As a schoolgirl, I have to confess that my mission was to do as little work as possible without getting into trouble. I did not come from a privileged background, but I was exposed to skilled teachers, passionate about their subjects and capable of instilling an understanding of what was possible.
I was pleasantly surprised when I got my O-level results and it crossed my mind that, with a little bit of work, I might do quite well. I became a workaholic, which is where and what, for good or ill, I remain.
I am fascinated by the variety of ages and stages at which people realise that education is a good thing. All teachers know that triggering motivation is the answer. If that were easy, it would be a very boring job and void of the greatest joy that the profession can give us: seeing the light come on – the moment of epiphany – in the eyes of a young person. Be the learner five or 50, that understanding and the elation that it brings is a reward that trumps all others.
Too often, education is seen more as a process to be endured than an inspiring gift that can enrich a person’s life for as long as it may last.
In the UK, we hear a lot about regulations, league tables, arguments over the curriculum and theories on how and why people should learn. In other parts of the world, the sheer joy of being educated still exists.

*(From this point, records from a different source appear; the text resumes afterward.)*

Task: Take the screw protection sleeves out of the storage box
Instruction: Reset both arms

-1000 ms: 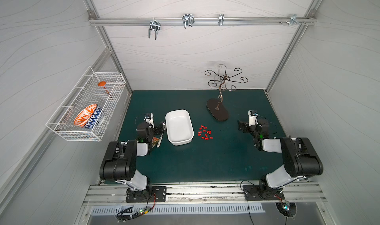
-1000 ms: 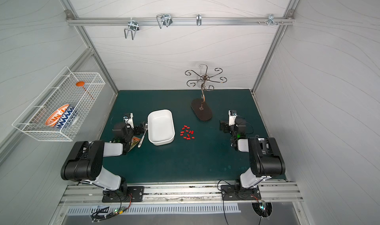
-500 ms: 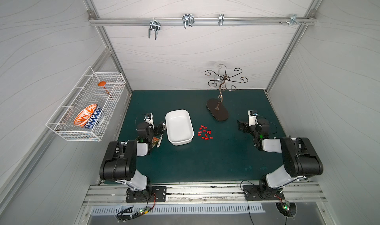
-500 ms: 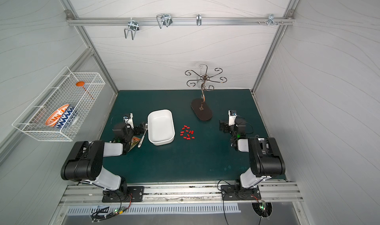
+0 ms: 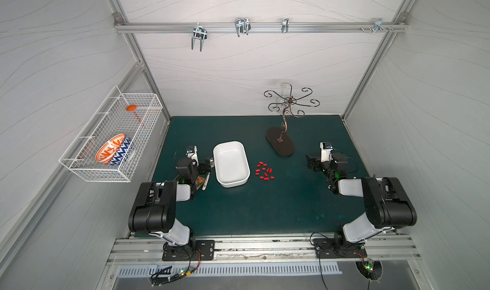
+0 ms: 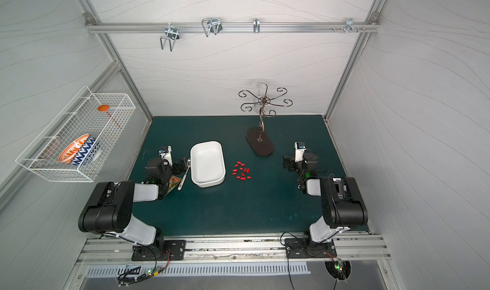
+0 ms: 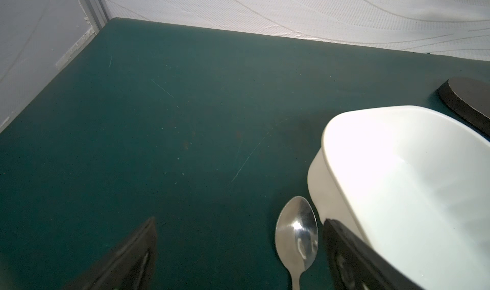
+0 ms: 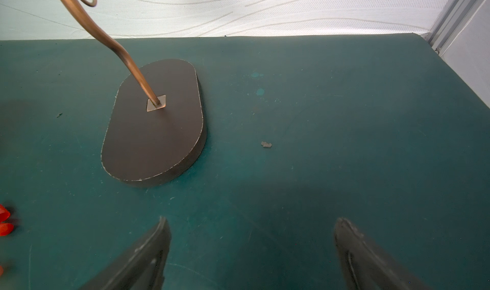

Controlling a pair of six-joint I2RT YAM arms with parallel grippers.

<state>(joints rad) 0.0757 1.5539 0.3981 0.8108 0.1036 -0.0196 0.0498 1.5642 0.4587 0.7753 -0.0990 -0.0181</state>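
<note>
Several red screw protection sleeves (image 5: 264, 171) (image 6: 241, 171) lie loose on the green mat, just right of the white storage box (image 5: 233, 183) (image 6: 208, 184). No red shows inside the box. My left gripper (image 5: 206, 166) (image 6: 183, 166) sits low at the box's left side, open. In the left wrist view its fingers straddle bare mat and a spoon's bowl (image 7: 297, 230), with one finger beside the box wall (image 7: 318, 185). My right gripper (image 5: 314, 164) (image 8: 252, 219) stands open over bare mat, well right of the sleeves (image 8: 4, 222).
A dark oval base with a curled metal hook stand (image 5: 280, 144) (image 8: 153, 124) sits behind the sleeves. A spoon (image 5: 206, 181) and a colourful packet (image 5: 200, 181) lie by the left arm. A wire basket (image 5: 79, 166) on the left wall holds a patterned bowl (image 5: 113, 149).
</note>
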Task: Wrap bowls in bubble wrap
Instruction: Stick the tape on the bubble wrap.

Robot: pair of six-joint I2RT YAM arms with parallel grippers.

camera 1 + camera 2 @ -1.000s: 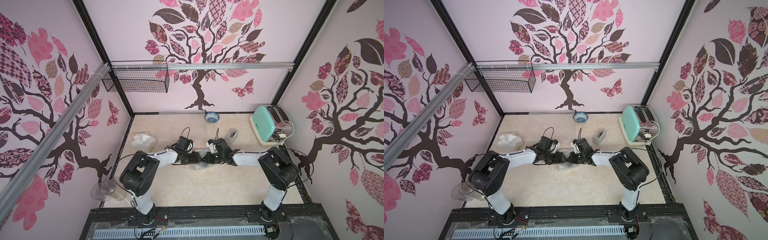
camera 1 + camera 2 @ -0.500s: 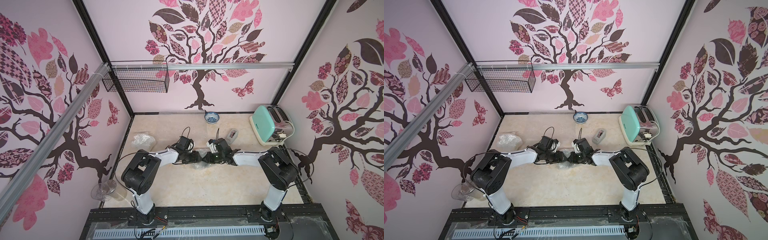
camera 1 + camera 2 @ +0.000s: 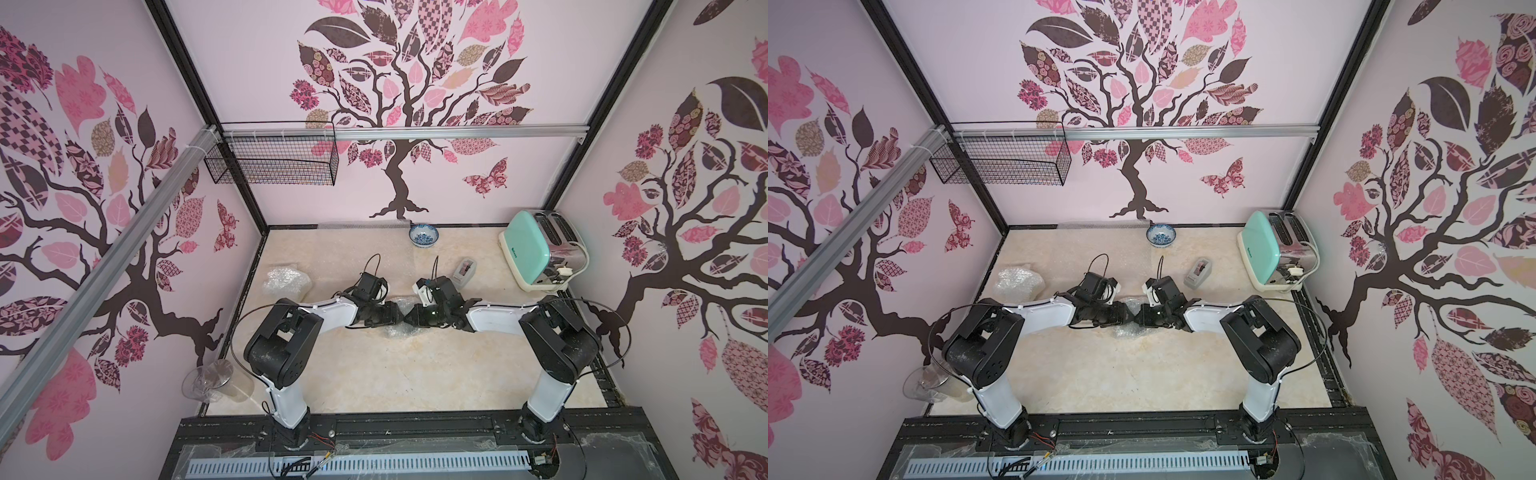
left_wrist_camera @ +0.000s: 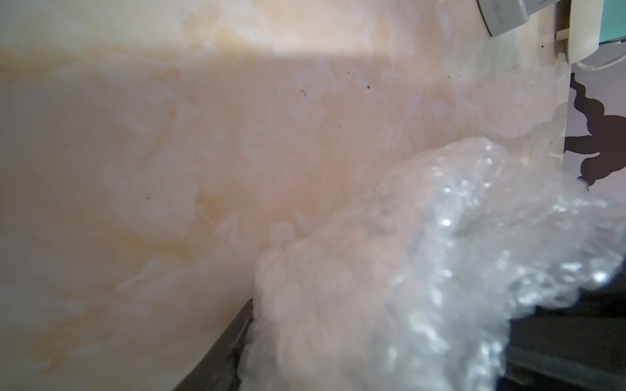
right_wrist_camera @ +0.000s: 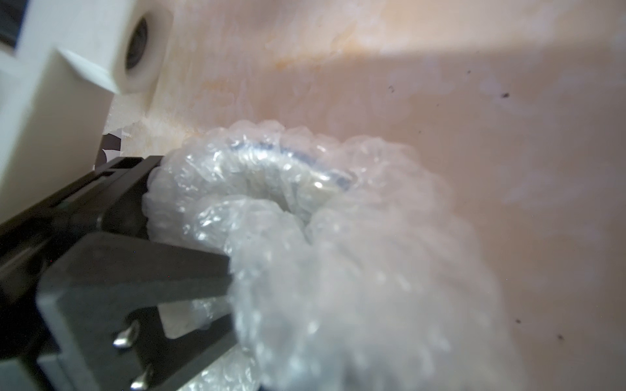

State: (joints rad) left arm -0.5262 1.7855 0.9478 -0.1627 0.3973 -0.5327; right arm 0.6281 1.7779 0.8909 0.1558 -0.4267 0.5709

I recently travelled to Rwanda and visited a number of schools while I was there. It was truly humbling to see how much the children that I encountered valued the gift of education. They, and their parents, recognise the power that it carries and the doors of opportunity that it can open.
Those children relish wearing their uniforms, standing in line, joining in with sport, singing and whole-community activities – and their pride in being part of a school is heart-warmingly tangible.
In Rwanda, and many other countries, education has a collective joy about it that we have lost in the effort to ensure that each individual receives what we are required to deliver.
Many of the best schools in this country focus on the individual; meeting their needs, and helping them to gain the experience and qualifications they need to get through adult life successfully.
Maybe that’s not enough? Maybe we should see if we can learn from the enthusiasm in African schools – to define the ingredients that make education a great experience for all, regardless of age, ability or the part that they play in the process. We need to get away from the joyless notion of education as a burden and know it for the privilege that it is.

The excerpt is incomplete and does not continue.